I was on the outskirts of Hyderabad, just about to leave the resort for the airport – an early morning flight to Delhi awaited me.
As I wheeled my bag toward the cab in near silence, something caught my eye.
A towering sculpture of a bird – an ostrich, it seemed – crafted entirely from old, weathered wood.
Curious, I asked the hotel manager about it.
He smiled and said, “That’s our favourite project. Most of it came from rotting, discarded wood lying around the property. We cleaned it, shaped it, repurposed it… and gave it a new life.”
That stopped me in my tracks.
“Dead wood….. New form….. Fresh meaning…… Purpose restored.”
And in that quiet moment under a sleepy sky, a powerful thought struck me:
……..isn’t that what good facilitation is all about too??
Taking what’s lying dormant within a group – stories, assumptions, untapped insight –
And helping it rise.

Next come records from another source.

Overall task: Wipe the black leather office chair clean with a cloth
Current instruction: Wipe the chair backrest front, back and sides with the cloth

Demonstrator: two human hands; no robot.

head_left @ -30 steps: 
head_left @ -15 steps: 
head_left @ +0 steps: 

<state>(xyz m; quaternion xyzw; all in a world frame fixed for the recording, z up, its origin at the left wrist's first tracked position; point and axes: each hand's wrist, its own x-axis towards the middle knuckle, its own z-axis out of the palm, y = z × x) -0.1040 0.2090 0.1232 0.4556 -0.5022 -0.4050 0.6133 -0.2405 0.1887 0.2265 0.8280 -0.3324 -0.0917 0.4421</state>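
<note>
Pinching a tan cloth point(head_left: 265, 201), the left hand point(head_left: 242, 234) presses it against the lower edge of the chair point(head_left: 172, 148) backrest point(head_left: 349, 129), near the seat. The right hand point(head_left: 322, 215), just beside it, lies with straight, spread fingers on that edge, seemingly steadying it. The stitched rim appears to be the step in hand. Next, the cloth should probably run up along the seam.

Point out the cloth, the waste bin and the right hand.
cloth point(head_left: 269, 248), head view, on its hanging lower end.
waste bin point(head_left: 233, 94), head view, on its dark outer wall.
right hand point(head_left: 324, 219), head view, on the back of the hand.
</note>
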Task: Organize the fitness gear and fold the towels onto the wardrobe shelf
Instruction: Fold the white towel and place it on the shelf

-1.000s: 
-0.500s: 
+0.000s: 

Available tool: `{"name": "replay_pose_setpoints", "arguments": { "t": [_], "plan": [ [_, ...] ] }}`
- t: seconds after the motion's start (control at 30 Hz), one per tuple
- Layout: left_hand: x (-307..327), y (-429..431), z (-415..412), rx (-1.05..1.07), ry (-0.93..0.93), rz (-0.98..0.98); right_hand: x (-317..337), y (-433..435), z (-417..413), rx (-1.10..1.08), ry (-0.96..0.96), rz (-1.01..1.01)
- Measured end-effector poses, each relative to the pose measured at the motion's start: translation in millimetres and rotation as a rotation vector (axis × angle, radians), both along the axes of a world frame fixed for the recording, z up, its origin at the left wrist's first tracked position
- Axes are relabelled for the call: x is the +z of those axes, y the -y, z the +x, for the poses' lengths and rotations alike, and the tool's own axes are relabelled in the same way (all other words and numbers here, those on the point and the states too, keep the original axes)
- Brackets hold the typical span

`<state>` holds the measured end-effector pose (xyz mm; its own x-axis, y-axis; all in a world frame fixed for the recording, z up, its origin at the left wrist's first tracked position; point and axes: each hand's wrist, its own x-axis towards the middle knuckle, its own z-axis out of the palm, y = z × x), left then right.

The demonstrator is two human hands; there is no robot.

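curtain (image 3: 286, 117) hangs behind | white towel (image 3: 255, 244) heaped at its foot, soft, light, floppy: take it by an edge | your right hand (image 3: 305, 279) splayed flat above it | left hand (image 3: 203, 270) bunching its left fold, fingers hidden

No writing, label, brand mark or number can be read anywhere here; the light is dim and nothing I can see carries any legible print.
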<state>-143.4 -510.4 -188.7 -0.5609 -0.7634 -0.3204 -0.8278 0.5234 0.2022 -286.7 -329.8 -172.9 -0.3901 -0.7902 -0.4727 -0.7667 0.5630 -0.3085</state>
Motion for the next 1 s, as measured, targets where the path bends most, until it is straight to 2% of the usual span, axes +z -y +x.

Helping it mean something again.
Here are 5 things we facilitators must do in every workshop to breathe life into what may seem “dead” or overlooked – just like that wooden bird:
- Reframe what’s discarded.
Old conflicts, tired agendas, worn-out narratives – don’t throw them away.
Reframe them as fuel for reflection. Acknowledge them. Reuse them as starting points.
- Design for rediscovery.
The answers often lie within the group.
Our role is to design spaces where forgotten voices and old wisdom can surface anew. - Facilitate with resourcefulness.
Use what’s in the room – diverse experiences, existing materials, lived truths.
Sometimes, the richest insights come from what’s already there – just seen differently. - Repurpose silence.
Not every moment needs to be filled.
Use stillness to let thoughts settle, emotions surface, and Clarity emerge. - Curate the collective.
Group harvest is the art of weaving everyone’s threads into shared meaning.
Reflect it back. Celebrate it. Let the group see the brilliance they built together.
That morning, a wooden ostrich reminded me:
Facilitation is not about newness.
It’s about renewal.
It’s about bringing dead wood – stories, ideas, teams – back to life.
When was the last time something unexpected taught you a facilitation truth????